The word 'DEPRESSION' screams out at me the more I hear about your W. I think she suffers with depression.
The complusive shopping is a symptom of depression (I know because I did it myself and am usually in the overdraft 3 weeks out of every 4, paying off all the people that need paying off - I have more of a handle on it now but it limits the number of times per week I can go out. The year I didn't see H I spent about £4,000). This was purely depression as buying things helped to ease my pain but I wish I hadn't as now it just causes financial worry. I will get by, but can't have much social life for a few months.
Secondly, with her going into the bedroom and staying there when you have friends round - well, that is classic dysfunctional behaviour and I'm talking here from my training in dysfunctional family therapy.
She has low to non-existent self-esteem which causes her to be shy/embarrassed in social situations and cut herself off from the world, and means that she is just making herself more depressed by not participating in social events which would raise her self-esteem. This makes her feel bad about herself so she tries to get all her emotional support from one person - you.
Because she has got into a pattern of not communicating with people and a cycle of just relying on you, she thinks that you will understand her needs without her saying anything ('if he loved me he would know what I want') so she endevours to stress her needs through indirect manipulation or hints and if you don't get it the first time, she will punish you by arguments or withdrawal of intimacy.
Classic behaviour.
First, I would continue to invite her friends round and maybe have a time when you invite yours (you are alowed to have friends). If she stays in the bedroom, ignore this, and carry on inviting them. Maybe ask her if she wants a drink while they are there.

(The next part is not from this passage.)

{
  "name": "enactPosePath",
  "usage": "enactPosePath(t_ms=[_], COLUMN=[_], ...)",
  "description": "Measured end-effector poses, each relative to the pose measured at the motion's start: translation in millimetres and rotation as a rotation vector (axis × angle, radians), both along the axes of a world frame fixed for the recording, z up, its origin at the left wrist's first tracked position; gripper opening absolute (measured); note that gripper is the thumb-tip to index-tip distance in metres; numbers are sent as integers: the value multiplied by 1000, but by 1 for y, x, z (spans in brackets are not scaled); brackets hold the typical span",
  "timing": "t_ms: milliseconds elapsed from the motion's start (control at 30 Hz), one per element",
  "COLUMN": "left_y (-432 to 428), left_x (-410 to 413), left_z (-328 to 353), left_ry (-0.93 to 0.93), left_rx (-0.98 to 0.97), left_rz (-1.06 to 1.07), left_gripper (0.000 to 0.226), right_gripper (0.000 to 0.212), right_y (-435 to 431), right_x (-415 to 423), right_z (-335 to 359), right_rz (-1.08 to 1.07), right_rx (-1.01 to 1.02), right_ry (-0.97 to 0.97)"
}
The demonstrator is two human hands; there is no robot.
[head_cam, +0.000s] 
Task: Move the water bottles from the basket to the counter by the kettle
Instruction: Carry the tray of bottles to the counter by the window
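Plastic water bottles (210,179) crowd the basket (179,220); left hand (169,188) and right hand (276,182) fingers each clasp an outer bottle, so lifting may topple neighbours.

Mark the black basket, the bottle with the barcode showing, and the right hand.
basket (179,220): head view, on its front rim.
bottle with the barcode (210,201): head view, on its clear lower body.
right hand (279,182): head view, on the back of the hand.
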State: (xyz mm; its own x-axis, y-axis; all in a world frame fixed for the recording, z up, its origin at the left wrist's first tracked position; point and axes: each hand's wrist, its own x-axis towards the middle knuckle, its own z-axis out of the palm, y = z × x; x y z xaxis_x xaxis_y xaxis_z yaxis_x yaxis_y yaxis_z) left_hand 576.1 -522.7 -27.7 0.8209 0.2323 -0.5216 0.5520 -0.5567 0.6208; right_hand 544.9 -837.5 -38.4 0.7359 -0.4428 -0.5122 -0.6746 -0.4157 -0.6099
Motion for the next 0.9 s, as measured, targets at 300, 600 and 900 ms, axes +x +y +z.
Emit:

Keep doing this until eventually the ice may start to melt a bit and she might start joining in.
If she's talking to her relatives, invite them over as well. Pay for her to go to a class or a spa. Don't ask her what she wants as sufferer's of depression or dysfunction always say 'I don't know' or get stressed out by decisions, so YOU make the decision and just book her a class.
If she starts on about how you are controlling, just say you enrolled her as a present to her and you wanted to surprise her, make it as if you are treating her rather than bossing her around.
If she starts doing more things for herself her self-esteem might rise and you'd find these depression symptoms and lack of intimacy in the M may get better.